**Activity:** Your task is to extract the lines from the one holding "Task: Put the" through the end of the material. Set them down exactly and add nothing.

**Collected material:**
====

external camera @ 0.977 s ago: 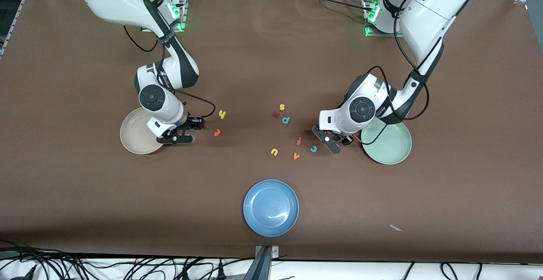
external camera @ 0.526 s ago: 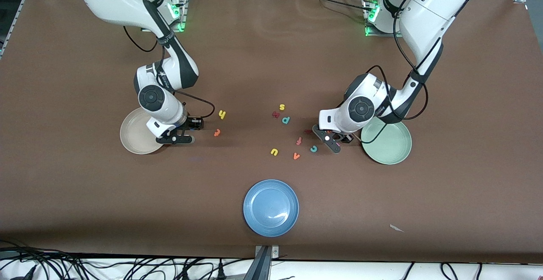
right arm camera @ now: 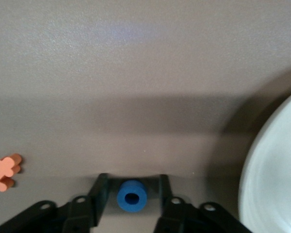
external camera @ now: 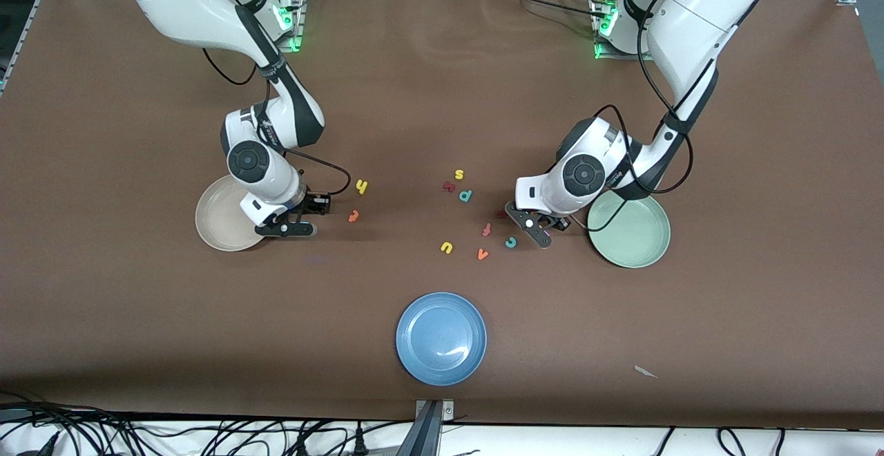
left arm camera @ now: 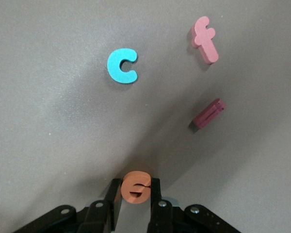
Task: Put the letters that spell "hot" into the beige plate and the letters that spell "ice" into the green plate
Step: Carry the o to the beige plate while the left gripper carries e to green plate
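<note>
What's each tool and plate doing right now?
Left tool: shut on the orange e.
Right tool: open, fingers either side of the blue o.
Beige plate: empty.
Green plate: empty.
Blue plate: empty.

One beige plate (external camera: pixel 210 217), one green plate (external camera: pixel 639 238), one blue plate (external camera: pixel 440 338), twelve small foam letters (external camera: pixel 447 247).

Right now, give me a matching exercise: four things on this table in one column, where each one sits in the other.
1 orange e
2 blue o
3 teal c
4 blue plate

A beside the pink f
B inside the open right pincer
C nearest the front camera
D gripped by the left pincer

Pairs: 1-D, 2-B, 3-A, 4-C
</note>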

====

**Answer box:**
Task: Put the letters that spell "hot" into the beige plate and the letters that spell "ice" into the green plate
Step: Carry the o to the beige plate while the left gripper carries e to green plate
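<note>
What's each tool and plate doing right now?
Left tool: shut on the orange e.
Right tool: open, fingers either side of the blue o.
Beige plate: empty.
Green plate: empty.
Blue plate: empty.

One beige plate (external camera: pixel 210 217), one green plate (external camera: pixel 639 238), one blue plate (external camera: pixel 440 338), twelve small foam letters (external camera: pixel 447 247).

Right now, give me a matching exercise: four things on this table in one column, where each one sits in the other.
1 orange e
2 blue o
3 teal c
4 blue plate

A beside the pink f
B inside the open right pincer
C nearest the front camera
D gripped by the left pincer

Pairs: 1-D, 2-B, 3-A, 4-C
</note>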

Output is finished, and nothing else is required.